The Government may be conveniently forgetting its opposition stances and taking over many elements of Mr Lenihan’s banking and anti-Croke Park deal policies with dizzying speed — but it is the ex-finance minister who will forever burn in voters’ minds as Mr Anglo, Mr Bank Guarantee Disaster, and Mr IMF Fiasco all rolled into one, so he hardly seems the best person to give FF a fresh and credible economic edge.

But then Mr Martin knows he has to play the hand he was dealt, which has thrown up some curious choices.

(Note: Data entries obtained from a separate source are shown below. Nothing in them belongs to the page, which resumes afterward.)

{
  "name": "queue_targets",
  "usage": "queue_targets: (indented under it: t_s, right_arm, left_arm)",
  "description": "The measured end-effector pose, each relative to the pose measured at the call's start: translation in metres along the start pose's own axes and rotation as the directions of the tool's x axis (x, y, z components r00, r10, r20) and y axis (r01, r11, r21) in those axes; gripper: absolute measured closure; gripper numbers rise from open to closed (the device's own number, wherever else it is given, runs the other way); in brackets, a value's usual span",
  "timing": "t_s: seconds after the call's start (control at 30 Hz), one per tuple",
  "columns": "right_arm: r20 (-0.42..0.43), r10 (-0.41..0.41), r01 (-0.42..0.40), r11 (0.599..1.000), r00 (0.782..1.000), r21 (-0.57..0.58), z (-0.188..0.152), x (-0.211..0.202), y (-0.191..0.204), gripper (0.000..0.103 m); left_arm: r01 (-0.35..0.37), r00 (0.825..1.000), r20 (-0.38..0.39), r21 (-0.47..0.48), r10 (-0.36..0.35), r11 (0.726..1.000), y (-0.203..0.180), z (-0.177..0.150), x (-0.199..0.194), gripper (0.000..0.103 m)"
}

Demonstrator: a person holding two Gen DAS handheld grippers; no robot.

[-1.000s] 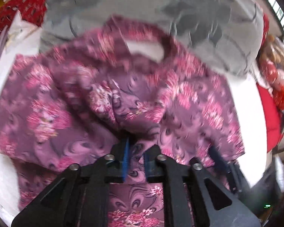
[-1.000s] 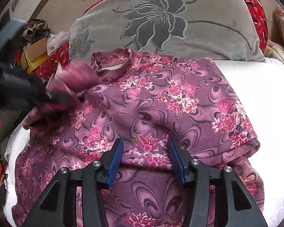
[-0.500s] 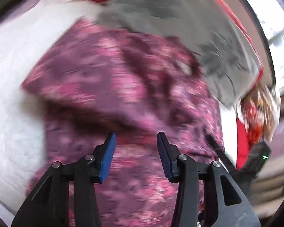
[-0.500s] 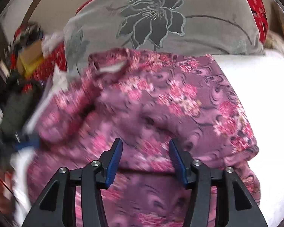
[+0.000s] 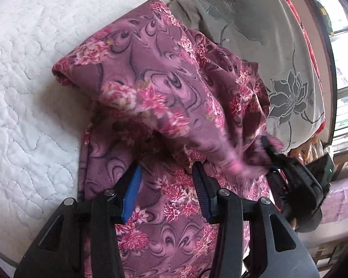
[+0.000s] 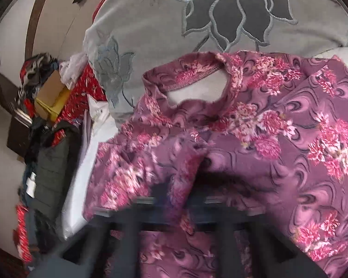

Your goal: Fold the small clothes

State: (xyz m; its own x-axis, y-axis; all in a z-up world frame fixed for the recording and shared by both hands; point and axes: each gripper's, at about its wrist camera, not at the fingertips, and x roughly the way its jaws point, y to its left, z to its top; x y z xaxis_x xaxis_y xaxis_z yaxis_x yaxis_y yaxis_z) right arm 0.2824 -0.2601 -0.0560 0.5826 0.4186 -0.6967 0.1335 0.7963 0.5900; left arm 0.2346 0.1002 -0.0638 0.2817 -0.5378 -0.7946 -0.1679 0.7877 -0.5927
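The purple floral top [image 5: 155,88] is lying on the white quilted bed [image 5: 27,92], against a grey flowered pillow [image 6: 220,20]. The right claw [image 5: 270,159] is clenching a fold of it; the left claw [image 5: 167,183] is hovering released above the fabric.

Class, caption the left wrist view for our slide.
Left gripper open above floral top on white quilt; right gripper pinches its edge.
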Motion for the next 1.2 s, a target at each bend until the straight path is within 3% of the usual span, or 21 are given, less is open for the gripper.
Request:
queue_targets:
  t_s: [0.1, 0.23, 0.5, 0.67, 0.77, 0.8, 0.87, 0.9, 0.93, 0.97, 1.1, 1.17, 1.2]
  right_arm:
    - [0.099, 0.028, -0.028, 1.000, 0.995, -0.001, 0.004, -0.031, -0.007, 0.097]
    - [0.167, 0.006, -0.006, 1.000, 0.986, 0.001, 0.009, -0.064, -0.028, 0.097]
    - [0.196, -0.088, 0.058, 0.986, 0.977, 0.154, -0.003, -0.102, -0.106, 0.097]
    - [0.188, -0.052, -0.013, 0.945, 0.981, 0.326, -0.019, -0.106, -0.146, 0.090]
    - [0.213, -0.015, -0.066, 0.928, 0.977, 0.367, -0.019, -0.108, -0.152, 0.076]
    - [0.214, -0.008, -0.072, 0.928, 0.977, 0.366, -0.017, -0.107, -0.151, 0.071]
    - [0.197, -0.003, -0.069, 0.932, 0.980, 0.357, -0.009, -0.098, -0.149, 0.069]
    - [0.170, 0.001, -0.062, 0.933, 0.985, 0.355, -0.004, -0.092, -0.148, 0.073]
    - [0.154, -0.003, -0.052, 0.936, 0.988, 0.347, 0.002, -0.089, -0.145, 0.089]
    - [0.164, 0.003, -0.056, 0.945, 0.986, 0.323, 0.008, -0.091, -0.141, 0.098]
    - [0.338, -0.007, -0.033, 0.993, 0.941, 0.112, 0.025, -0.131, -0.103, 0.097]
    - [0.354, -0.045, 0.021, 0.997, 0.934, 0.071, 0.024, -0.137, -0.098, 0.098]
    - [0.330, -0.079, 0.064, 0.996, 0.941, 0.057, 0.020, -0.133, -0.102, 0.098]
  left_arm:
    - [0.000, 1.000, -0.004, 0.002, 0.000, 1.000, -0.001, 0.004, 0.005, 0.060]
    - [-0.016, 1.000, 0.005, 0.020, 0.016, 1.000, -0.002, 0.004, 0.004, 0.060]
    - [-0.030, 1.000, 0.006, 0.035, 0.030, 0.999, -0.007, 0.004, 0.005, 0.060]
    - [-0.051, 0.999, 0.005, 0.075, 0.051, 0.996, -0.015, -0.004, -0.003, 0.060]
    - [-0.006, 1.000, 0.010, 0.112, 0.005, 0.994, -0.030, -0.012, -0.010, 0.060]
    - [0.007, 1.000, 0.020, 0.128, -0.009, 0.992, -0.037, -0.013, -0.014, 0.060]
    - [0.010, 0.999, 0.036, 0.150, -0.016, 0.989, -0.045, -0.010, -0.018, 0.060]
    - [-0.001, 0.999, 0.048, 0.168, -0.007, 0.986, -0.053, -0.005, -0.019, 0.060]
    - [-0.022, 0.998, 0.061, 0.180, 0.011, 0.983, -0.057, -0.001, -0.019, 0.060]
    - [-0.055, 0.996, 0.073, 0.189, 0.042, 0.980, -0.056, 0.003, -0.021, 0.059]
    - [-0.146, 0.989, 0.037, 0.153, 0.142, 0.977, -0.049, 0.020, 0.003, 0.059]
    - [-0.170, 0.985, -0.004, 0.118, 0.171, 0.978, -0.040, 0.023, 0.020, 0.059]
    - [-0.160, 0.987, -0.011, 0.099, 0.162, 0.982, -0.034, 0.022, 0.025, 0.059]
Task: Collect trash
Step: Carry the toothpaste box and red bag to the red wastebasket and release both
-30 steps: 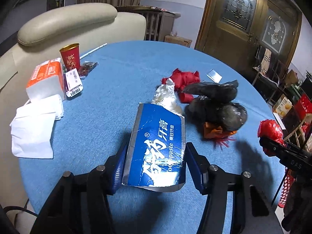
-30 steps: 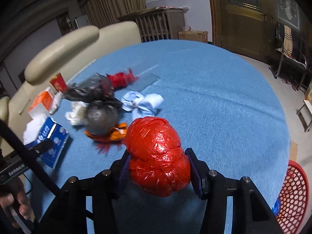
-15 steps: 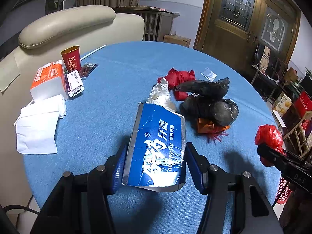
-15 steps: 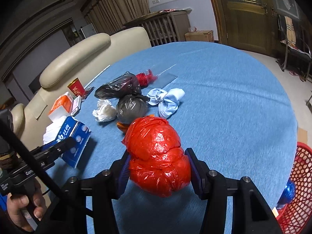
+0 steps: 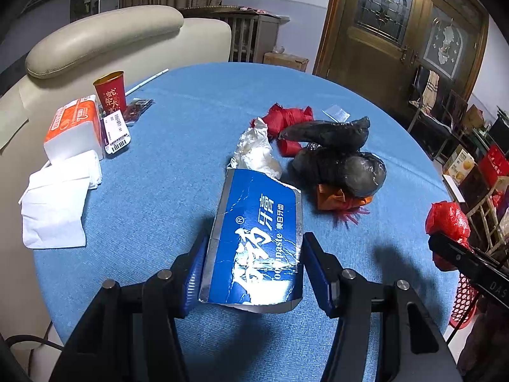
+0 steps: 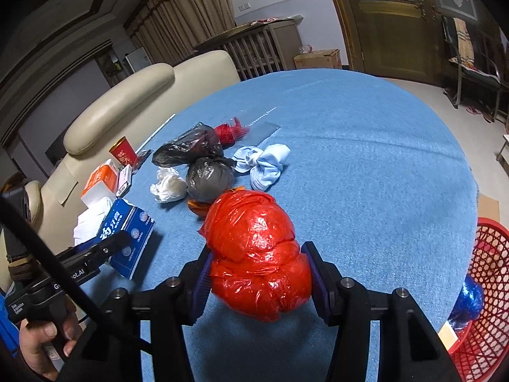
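Round table with blue cloth (image 6: 366, 165), taken as landmark. Left gripper (image 5: 254, 267): clamped on a torn blue toothpaste box (image 5: 254, 238), held above the table's near edge. Right gripper (image 6: 257, 273): clamped on a crumpled red plastic bag (image 6: 257, 248), held over the table's near side. Mid-table: two dark knotted bags (image 6: 200, 162), white crumpled wrapper (image 6: 168, 187), pale blue face masks (image 6: 264, 165), red scraps (image 6: 227, 132). Far left edge of the table: red paper cup (image 5: 109, 90), tissue pack (image 5: 73, 127). Beside the table's right edge: red mesh basket (image 6: 486, 286).
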The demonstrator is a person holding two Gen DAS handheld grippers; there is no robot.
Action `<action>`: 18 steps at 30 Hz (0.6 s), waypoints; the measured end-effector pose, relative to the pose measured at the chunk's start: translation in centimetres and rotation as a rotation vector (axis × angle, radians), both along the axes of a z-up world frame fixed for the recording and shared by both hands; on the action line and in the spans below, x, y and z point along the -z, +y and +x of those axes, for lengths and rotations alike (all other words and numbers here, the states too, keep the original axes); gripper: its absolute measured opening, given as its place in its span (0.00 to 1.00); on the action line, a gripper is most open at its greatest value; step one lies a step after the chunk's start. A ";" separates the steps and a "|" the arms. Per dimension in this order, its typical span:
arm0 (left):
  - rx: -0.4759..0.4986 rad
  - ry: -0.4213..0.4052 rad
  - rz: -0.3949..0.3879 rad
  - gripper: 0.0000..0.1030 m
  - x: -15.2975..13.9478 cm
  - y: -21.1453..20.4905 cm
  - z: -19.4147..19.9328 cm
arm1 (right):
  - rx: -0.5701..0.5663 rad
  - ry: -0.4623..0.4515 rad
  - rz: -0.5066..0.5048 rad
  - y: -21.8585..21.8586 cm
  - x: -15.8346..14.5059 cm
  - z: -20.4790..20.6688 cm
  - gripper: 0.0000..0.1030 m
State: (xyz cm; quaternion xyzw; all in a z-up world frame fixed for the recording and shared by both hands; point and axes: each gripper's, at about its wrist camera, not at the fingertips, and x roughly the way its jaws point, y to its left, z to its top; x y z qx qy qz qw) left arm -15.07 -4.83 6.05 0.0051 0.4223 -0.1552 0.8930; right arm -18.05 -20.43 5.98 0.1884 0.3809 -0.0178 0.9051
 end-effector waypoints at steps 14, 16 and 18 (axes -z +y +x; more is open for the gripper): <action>0.036 -0.011 0.009 0.58 -0.4 -1.3 -0.5 | 0.068 -0.020 0.034 -2.1 -0.2 -1.8 0.55; 0.045 -0.015 0.009 0.58 -0.5 -1.5 -0.6 | 0.084 -0.025 0.035 -2.6 -0.3 -2.2 0.55; 0.053 -0.020 0.008 0.58 -0.6 -1.7 -0.8 | 0.104 -0.029 0.037 -3.2 -0.4 -2.7 0.55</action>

With only 15 Cabinet posts to shadow, Mr Martin clearly thought it would be rude to leave the other five members of his party out in the cold, so came up with the intriguing idea of making Seamus Kirk spokesperson for Horticulture and Rural Affairs.

This is a tad odd as the dictionary defines horticulture as “the art or science of gardening”.

So, let’s not worry about mass unemployment, record emigration or the looming default, at least we now have a shadow minister for weeding and window boxes.

Baby-faced Charlie McConalogue, the TD for Donegal North East who was thrust into the campaign at the last minute as Niall Blarney stormed off the pitch, was presumably given the Children’s portfolio because he looks awfully young for a TD and is the closest they have to a teenager.

Indeed, he has a rather unfortunate habit of slouching in his Dáil chair while the expression on young Charlie’s face during debates often reads like: “What am I doing here, and more importantly, where’s my Xbox?”

And then there was Willie. Ex-defence minister Mr O’Dea was handed the Enterprise and Innovation brief — and as one of the definitions of innovation is “change” who would be better suited?

You’ll recall Willie had to quit Cabinet after changing his account of whether he had smeared a political opponent by telling a journalist he had heard rumours the opponent was connected to a brothel.

O’Dea initially denied ever saying such a thing, even providing a sworn affidavit to the High Court to that effect.

But then a recording of Willie making the (untrue) smear emerged and O’Dea withdrew his untrue affidavit.

And it’s swings and roundabouts for Dara Calleary at Justice and Equality, difficult to justify no FF women deputies, yes, but on the other hand, an openly same-sex parliamentary party because of that.

It hardly helps Fianna Fáil’s traditional jobs-for-the-boys image, but don’t expect Mr Martin to feel embarrassed about not having a solitary woman TD.

“That was the decision of the electorate,” he snapped.

Great start Micheál — blame the voters.